There are three major categories that the work has fallen into: working with my interview series, completing the pilot of an outreach survey, and everything else.

Interview Series

In Februrary-March 2022, I conducted 97 interviews with AI researchers (who had papers accepted to NeurIPS / ICML 2021). Interviewees were asked about their perceptions of artificial intelligence now and in the future, with special focus on risks from advanced AI systems. I presented the alignment problem and the idea of instrumental incentives, and asked them questions like whether they thought we’d ever achieve AGI, and if they’d be interested in working on AI alignment. I released 11 transcripts of those interviews at the time, posted a talk on the preliminary results, and promised future analysis. Now, for what the AISFB Hub did!

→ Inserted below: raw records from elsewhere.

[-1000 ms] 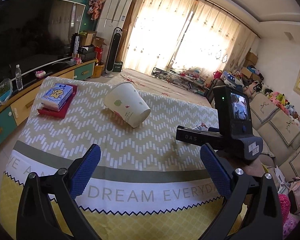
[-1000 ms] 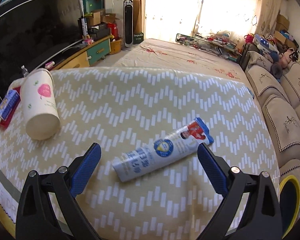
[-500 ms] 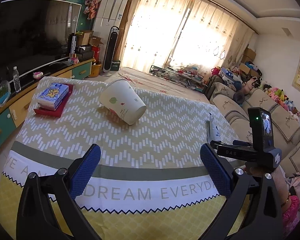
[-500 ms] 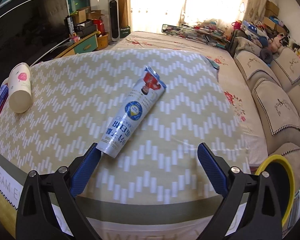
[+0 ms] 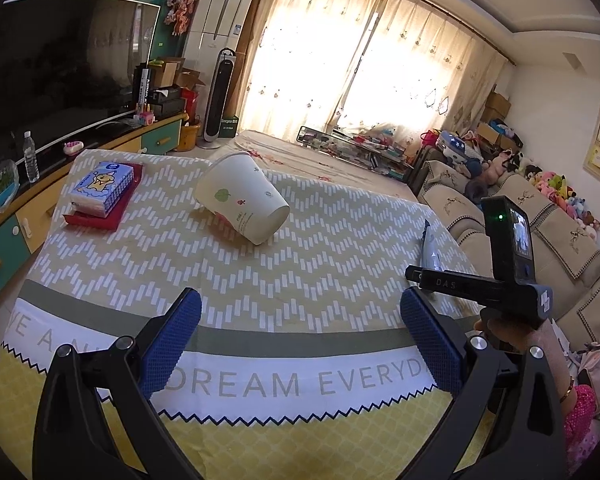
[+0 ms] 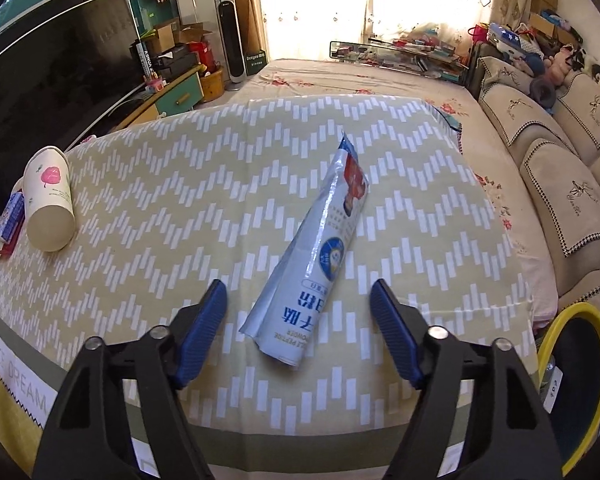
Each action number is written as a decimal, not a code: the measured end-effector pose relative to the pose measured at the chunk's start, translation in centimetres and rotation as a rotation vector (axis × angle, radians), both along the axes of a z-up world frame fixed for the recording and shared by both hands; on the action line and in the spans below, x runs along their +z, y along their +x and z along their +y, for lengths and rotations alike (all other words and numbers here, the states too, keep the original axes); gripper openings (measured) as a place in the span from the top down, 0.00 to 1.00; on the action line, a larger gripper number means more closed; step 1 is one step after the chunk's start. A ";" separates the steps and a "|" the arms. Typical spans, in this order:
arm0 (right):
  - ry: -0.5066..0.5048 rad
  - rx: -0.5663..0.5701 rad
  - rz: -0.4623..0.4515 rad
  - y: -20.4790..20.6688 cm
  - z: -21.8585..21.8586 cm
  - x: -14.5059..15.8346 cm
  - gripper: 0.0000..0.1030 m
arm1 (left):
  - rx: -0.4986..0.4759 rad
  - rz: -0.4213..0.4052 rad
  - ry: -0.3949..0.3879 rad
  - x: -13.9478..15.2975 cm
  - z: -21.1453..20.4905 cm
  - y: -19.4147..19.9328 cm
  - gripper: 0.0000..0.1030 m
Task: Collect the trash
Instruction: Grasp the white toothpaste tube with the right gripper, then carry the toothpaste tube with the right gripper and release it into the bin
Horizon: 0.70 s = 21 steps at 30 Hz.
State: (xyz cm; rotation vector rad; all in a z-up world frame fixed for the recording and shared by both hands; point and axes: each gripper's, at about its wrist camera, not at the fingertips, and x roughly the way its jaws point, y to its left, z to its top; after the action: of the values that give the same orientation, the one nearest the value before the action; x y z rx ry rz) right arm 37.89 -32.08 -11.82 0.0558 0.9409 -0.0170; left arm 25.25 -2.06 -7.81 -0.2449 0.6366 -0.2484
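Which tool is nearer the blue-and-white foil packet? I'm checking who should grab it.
Right. The right tool is open, its tips on either side of the blue-and-white foil packet's near end. The left tool hovers open over the table's front edge, the packet far off to its right.

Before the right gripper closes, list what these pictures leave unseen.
- Bin: right wrist view, cut off by the frame edge and the gripper's finger; contents dark.
- Wrapper: left wrist view shows it edge-on, near end behind the right gripper; the right wrist view shows its whole length.
- Paper cup: lying on its side, mouth turned away in both views; inside unseen.
- Tissue pack: right wrist view, mostly behind the cup.
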 end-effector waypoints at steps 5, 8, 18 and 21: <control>-0.045 0.023 0.003 0.0 0.4 0.4 0.75 | -0.005 -0.005 0.015 0.1 -0.3 -0.1 0.05; -0.056 0.040 -0.006 -0.7 1.1 0.5 0.86 | -0.004 0.001 0.017 0.0 -0.3 0.0 0.05; 0.069 0.095 -0.099 -7.2 -1.0 3.0 0.92 | -0.010 0.002 0.028 -0.3 -0.4 0.1 0.05; 0.119 0.093 -0.127 -10.1 -2.8 3.8 0.92 | -0.012 0.005 0.034 -0.5 -0.5 0.2 0.05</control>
State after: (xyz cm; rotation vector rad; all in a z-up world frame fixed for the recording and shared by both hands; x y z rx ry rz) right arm 27.77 -34.85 -8.03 0.1220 0.8160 0.1271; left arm 25.41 -2.55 -8.27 -0.2087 0.6472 -0.2487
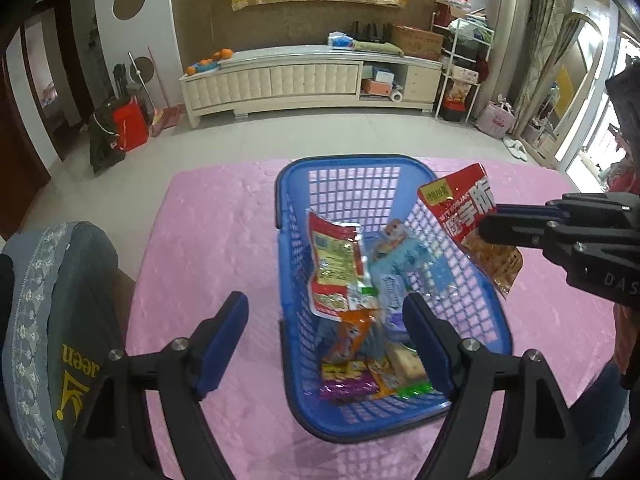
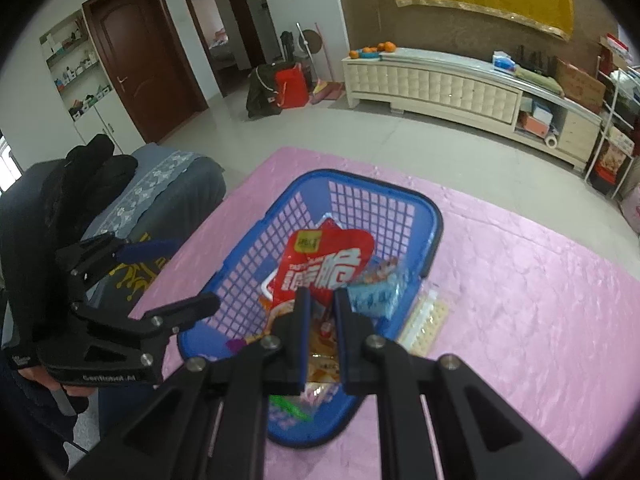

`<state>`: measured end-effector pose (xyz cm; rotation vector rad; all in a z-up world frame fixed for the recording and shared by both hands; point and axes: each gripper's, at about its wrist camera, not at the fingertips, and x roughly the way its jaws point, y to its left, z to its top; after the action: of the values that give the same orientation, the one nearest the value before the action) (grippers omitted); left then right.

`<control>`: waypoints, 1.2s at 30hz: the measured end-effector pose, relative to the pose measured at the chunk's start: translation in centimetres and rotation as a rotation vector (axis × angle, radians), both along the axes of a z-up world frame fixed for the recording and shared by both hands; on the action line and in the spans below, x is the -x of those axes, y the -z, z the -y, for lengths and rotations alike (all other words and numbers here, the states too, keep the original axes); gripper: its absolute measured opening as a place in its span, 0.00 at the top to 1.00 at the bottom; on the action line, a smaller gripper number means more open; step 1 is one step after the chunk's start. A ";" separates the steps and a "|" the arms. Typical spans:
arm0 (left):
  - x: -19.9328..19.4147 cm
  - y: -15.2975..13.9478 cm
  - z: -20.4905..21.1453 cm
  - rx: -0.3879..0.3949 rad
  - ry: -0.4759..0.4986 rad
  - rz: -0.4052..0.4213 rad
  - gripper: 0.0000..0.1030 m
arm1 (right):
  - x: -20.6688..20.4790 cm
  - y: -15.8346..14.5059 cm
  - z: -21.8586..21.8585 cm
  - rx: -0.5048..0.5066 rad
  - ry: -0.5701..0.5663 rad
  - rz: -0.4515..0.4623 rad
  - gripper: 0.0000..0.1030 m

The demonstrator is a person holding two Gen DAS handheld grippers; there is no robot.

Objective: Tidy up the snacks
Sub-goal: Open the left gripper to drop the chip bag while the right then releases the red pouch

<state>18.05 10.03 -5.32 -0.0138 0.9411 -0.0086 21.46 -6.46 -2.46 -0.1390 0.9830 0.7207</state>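
Observation:
A blue plastic basket (image 1: 352,168) stands on the pink tablecloth and holds several snack packets, among them a red and green packet (image 1: 334,264) and a light blue one (image 1: 404,264). The basket also shows in the right wrist view (image 2: 424,204). My right gripper (image 2: 320,300) is shut on a red snack bag (image 2: 328,264) and holds it above the basket's right side; the bag (image 1: 460,212) and that gripper (image 1: 490,222) also show in the left wrist view. My left gripper (image 1: 326,312) is open and empty over the basket's near left edge; in the right wrist view it (image 2: 188,272) is at the left.
The pink tablecloth (image 1: 208,240) covers the table. A grey-blue cushioned chair (image 1: 52,300) stands at the table's left. A pale packet (image 2: 428,320) lies on the cloth just right of the basket. A cream TV cabinet (image 1: 304,80) lines the far wall.

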 end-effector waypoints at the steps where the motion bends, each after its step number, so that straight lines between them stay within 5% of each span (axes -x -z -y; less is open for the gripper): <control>1: -0.2 0.2 -0.3 0.000 -0.004 -0.002 0.24 | -0.4 0.2 -0.3 0.004 -0.004 -0.003 0.86; 22: -1.2 1.9 -4.0 0.050 -0.075 -0.031 0.24 | -3.6 6.4 -3.5 0.143 0.000 -0.084 0.82; 23: -1.0 1.8 -3.9 0.051 -0.073 -0.028 0.24 | -3.5 6.4 -3.3 0.155 0.006 -0.080 0.78; 27: -0.2 1.3 -3.6 0.042 -0.069 -0.017 0.24 | -3.3 5.3 -2.3 0.139 0.022 -0.083 0.33; 36: 0.8 -0.6 -1.6 0.058 -0.026 0.012 0.24 | -3.3 2.2 1.4 0.141 0.104 -0.082 0.27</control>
<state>17.24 11.58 -4.75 -0.0800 0.9288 -0.0117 24.79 -7.84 -4.64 -0.1811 1.1116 0.5655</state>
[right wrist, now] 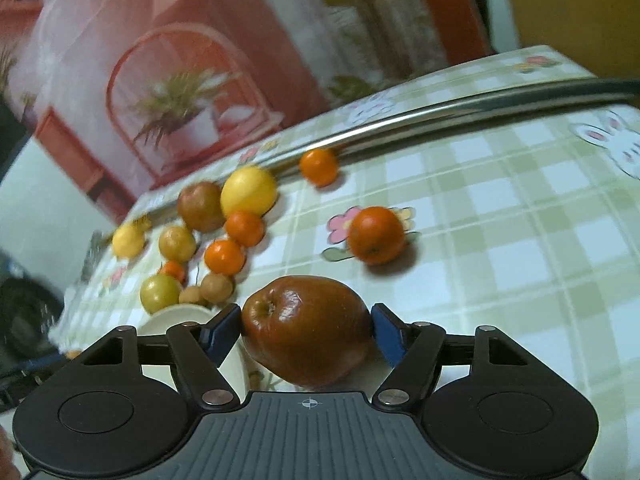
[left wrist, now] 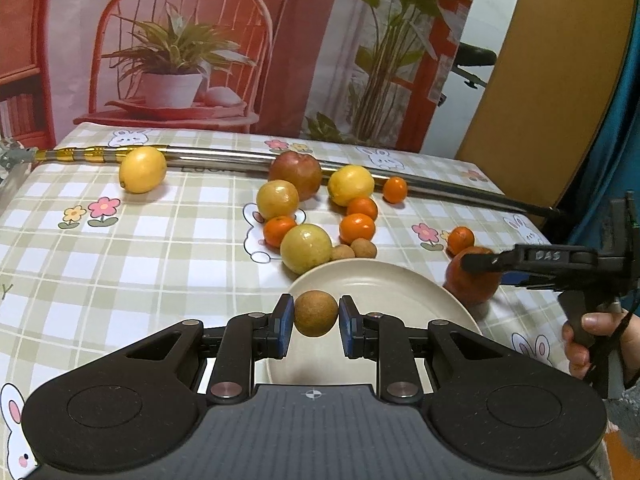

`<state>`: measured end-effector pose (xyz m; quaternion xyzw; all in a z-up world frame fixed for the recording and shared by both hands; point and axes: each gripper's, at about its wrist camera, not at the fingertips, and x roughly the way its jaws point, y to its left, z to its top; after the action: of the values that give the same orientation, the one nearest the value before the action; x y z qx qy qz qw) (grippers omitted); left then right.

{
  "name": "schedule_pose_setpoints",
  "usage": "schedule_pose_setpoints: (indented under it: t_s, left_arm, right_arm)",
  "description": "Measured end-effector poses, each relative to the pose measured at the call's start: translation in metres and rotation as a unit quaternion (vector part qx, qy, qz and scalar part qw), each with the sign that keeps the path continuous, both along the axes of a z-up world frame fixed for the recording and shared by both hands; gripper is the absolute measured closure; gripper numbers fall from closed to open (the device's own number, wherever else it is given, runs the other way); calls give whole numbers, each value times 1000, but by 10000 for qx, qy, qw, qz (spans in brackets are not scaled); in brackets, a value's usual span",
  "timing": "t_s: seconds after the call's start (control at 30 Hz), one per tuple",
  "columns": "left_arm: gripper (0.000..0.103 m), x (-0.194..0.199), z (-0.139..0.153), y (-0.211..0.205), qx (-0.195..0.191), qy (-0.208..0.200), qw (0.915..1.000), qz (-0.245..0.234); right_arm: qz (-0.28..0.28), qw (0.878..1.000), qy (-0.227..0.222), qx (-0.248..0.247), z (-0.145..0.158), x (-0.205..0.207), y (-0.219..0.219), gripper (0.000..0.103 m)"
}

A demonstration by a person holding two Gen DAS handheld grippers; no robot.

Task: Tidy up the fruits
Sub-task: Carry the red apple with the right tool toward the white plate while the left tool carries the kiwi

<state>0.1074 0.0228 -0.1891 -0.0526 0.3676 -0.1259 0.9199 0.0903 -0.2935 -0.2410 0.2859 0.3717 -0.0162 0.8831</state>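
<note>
- The left tongs (left wrist: pixel 316 316) pinch a small brown longan (left wrist: pixel 315 313) between their blue pads, held over the near-left part of a cream plate (left wrist: pixel 404 284).
- The right tongs (right wrist: pixel 306 330) pinch a reddish-brown apple (right wrist: pixel 306 328) on both flanks; in the left wrist view this apple (left wrist: pixel 472 284) sits just off the plate's rim at 3 o'clock, with a hand (left wrist: pixel 600 340) on the tool's handle.
- The plate lies on a checked counter (left wrist: pixel 140 264) printed with rabbits and flowers.
- From the plate, a cluster of fruit spreads toward 12 o'clock: a yellow-green fruit (left wrist: pixel 306 249) touching the rim, two more longans (left wrist: pixel 354 250), several tangerines (left wrist: pixel 357 229), a second apple (left wrist: pixel 296 174).
- A lemon (left wrist: pixel 142 169) lies well apart at 10 o'clock, against a long metal rod (left wrist: pixel 440 188).
- One tangerine (right wrist: pixel 375 234) sits alone at 1 o'clock from the held apple.
</note>
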Motion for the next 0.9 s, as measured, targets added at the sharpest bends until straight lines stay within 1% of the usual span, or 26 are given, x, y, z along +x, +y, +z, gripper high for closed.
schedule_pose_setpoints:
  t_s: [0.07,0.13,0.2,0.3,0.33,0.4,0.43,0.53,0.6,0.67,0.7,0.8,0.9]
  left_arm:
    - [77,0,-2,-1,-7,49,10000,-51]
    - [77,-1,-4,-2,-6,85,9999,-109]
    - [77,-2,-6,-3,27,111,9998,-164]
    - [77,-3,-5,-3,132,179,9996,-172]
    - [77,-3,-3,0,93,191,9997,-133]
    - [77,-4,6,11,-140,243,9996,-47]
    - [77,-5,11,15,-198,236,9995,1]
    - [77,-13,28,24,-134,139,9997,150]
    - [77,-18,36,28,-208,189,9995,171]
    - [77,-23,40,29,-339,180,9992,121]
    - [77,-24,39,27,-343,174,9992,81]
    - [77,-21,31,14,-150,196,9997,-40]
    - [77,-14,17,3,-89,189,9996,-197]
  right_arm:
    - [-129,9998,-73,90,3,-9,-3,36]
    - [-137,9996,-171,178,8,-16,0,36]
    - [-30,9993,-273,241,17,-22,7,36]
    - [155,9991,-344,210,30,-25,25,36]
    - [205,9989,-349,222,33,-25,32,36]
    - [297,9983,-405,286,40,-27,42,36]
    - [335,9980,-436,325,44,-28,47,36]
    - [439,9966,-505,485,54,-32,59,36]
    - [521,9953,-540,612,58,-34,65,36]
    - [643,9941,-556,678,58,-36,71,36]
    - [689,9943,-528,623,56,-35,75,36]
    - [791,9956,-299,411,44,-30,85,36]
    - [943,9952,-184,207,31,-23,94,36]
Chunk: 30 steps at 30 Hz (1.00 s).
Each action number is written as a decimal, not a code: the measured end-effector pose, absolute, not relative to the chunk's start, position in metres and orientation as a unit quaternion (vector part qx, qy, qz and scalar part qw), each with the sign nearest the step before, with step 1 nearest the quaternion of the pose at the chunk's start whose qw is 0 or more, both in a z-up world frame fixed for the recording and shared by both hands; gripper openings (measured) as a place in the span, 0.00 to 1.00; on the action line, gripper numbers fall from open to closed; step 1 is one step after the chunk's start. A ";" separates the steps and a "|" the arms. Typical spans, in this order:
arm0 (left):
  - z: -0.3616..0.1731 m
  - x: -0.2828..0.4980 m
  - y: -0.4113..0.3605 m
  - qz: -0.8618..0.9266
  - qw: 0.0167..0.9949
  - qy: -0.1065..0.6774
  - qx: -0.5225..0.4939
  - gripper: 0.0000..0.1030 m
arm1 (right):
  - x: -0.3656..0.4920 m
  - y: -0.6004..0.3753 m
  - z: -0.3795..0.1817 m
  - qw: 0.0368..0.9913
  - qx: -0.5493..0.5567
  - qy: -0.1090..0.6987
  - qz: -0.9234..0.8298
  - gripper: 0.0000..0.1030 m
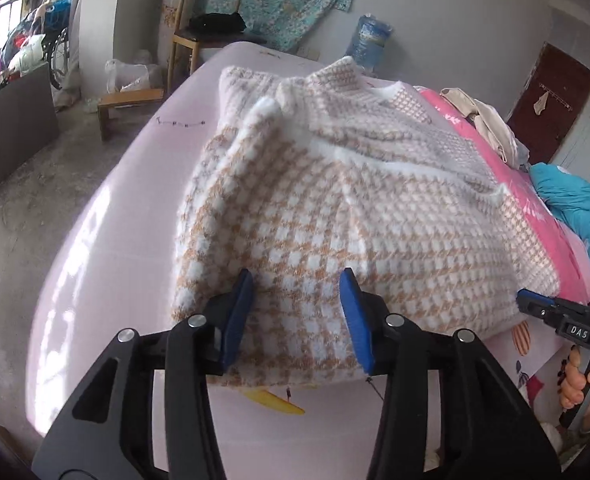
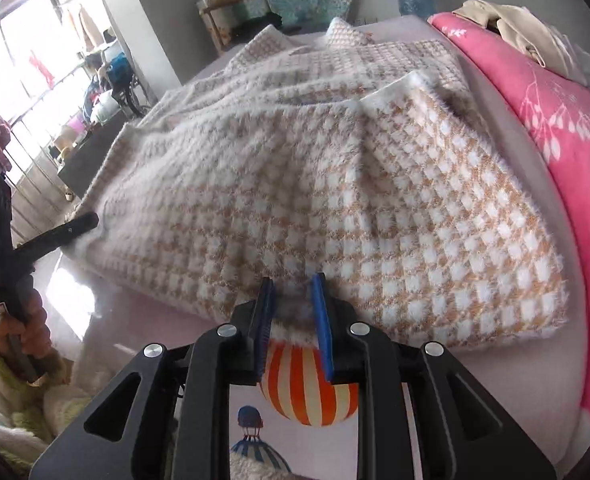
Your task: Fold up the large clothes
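Observation:
A fuzzy white-and-tan houndstooth sweater [image 1: 335, 208] lies on the pale pink bed sheet [image 1: 115, 240], with both sleeves folded in over its body. My left gripper [image 1: 297, 280] is open, its blue pads on either side of the near hem, resting on the fabric. My right gripper [image 2: 293, 284] is part open at the near hem of the sweater [image 2: 295, 184], with some fuzzy hem between the pads. The right gripper also shows at the right edge of the left wrist view [image 1: 535, 304]. The left gripper also shows at the left edge of the right wrist view [image 2: 87, 222], touching the sweater's corner.
A pink floral blanket [image 2: 567, 128] and beige clothes [image 2: 527, 32] lie along the bed's right side, with a teal item [image 1: 575, 200] beyond. A wooden chair [image 1: 199, 28] and low stool [image 1: 127, 104] stand on the floor to the left. Balloon prints [image 2: 307, 384] mark the sheet.

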<state>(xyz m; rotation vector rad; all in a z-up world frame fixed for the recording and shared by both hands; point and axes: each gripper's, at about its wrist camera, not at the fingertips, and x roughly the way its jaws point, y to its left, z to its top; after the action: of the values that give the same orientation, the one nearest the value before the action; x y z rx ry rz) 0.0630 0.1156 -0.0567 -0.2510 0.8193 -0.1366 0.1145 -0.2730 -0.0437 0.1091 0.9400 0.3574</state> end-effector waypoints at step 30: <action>-0.059 0.138 0.027 -0.062 0.882 0.467 -0.027 0.90 | 0.189 -0.207 -0.025 0.867 0.013 0.457 0.198 0.46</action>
<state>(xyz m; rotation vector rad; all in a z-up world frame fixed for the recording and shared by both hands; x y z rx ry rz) 0.1383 0.0272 -0.0589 -0.0570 0.9731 -0.1302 0.1887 -0.2068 -0.0252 0.0279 0.9562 0.4143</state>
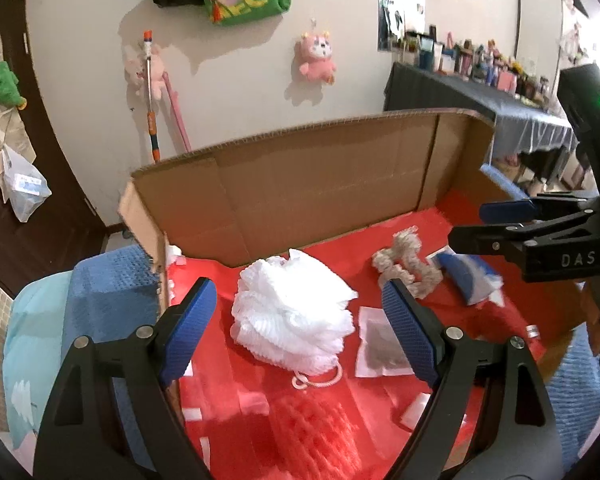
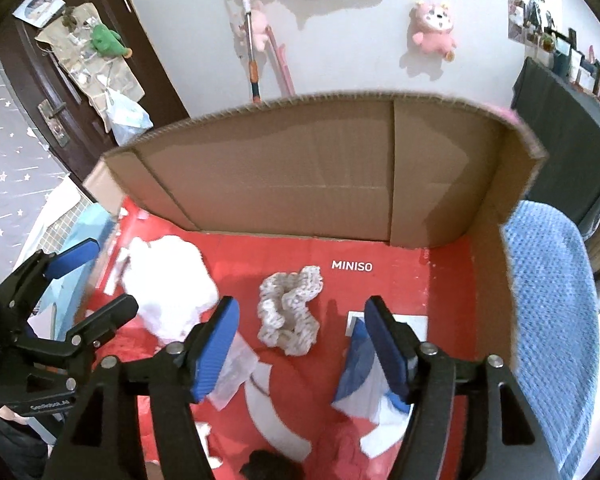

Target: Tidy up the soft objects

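Observation:
A white mesh bath puff (image 1: 294, 312) lies in a cardboard box (image 1: 320, 176) with a red floor; it also shows in the right wrist view (image 2: 168, 284). A cream knitted scrunchie (image 1: 404, 264) (image 2: 290, 314) lies in the middle. A blue-and-white cloth (image 1: 470, 276) (image 2: 364, 384) lies to the right. My left gripper (image 1: 300, 320) is open, its jaws on either side of the puff, just above it. My right gripper (image 2: 300, 344) is open above the floor between scrunchie and cloth; it also shows in the left wrist view (image 1: 488, 224).
A red fuzzy item (image 1: 312, 428) and a small sachet (image 1: 380, 344) lie on the box floor. Blue towels drape the box sides (image 2: 552, 320) (image 1: 108, 300). A dark item (image 2: 268, 464) sits at the near edge. Plush toys hang on the wall (image 1: 316, 56).

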Available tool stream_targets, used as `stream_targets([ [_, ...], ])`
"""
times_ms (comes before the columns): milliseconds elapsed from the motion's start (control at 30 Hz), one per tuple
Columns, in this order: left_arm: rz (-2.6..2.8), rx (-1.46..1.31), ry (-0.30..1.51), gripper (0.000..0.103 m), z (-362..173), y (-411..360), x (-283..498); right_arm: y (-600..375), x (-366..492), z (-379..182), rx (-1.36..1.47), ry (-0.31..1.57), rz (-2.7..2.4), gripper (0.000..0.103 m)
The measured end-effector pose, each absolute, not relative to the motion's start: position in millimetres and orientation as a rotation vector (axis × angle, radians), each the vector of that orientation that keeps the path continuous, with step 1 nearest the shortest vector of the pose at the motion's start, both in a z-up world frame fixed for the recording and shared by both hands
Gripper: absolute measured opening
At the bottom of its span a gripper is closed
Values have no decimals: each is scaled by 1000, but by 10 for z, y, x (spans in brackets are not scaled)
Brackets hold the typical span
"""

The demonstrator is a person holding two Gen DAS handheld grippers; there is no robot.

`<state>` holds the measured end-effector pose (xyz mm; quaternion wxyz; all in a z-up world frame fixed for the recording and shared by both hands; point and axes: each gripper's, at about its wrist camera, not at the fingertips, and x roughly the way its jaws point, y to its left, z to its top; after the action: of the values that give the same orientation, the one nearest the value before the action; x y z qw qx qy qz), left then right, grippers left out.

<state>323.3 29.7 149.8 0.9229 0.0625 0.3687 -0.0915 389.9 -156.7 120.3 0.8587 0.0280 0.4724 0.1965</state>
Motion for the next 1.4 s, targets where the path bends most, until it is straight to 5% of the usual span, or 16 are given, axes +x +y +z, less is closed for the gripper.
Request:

Created a website to display all of the below: https://ai-risk-discussions.org/interviews (EAF post)
Anonymized and released 72 more transcripts (i.e. everyone who gave permission), which brings us up to ⁸³⁄₉₇ transcripts available.
Completed a quantitative analysis of these interviews, especially focused on how people responded to the core AI safety questions (EAF post), with a separate writeup on predicting researchers’ interest in alignment (EAF post).
Created an interactive walkthrough of common perspectives in the interviews, as well as counterarguments to some of the common objections to AI safety arguments (EAF post).

Outreach Survey

In this project, we sent AI researchers (paper accepted at NeurIPS / ICML / ICLR 2021) a 5-hour survey of AI safety readings to engage critically with and answer questions about. 28 researchers completed the pilot survey, and a partial writeup of those pilot results is available on EAF / LW as “What AI Safety Materials Do ML Researchers Find Compelling?” We’re interested in continuing this project with significant modifications (drawn from lessons in the pilot study) if we receive further funding (as a scalable project, it most benefits from funding).

A few writeups were commissioned for use in this project, some of which were used, some not:

Summary writeup of AGI timeline/risk projections as of Oct 2022 - by Kelsey Theriault
List of AI alignment / safety organizations (long version, short version) + EAF post—by Austin Witte
Counterarguments to AI safety and links to refutations—by Kelsey Theriault (related: Arguments against advanced AI safety)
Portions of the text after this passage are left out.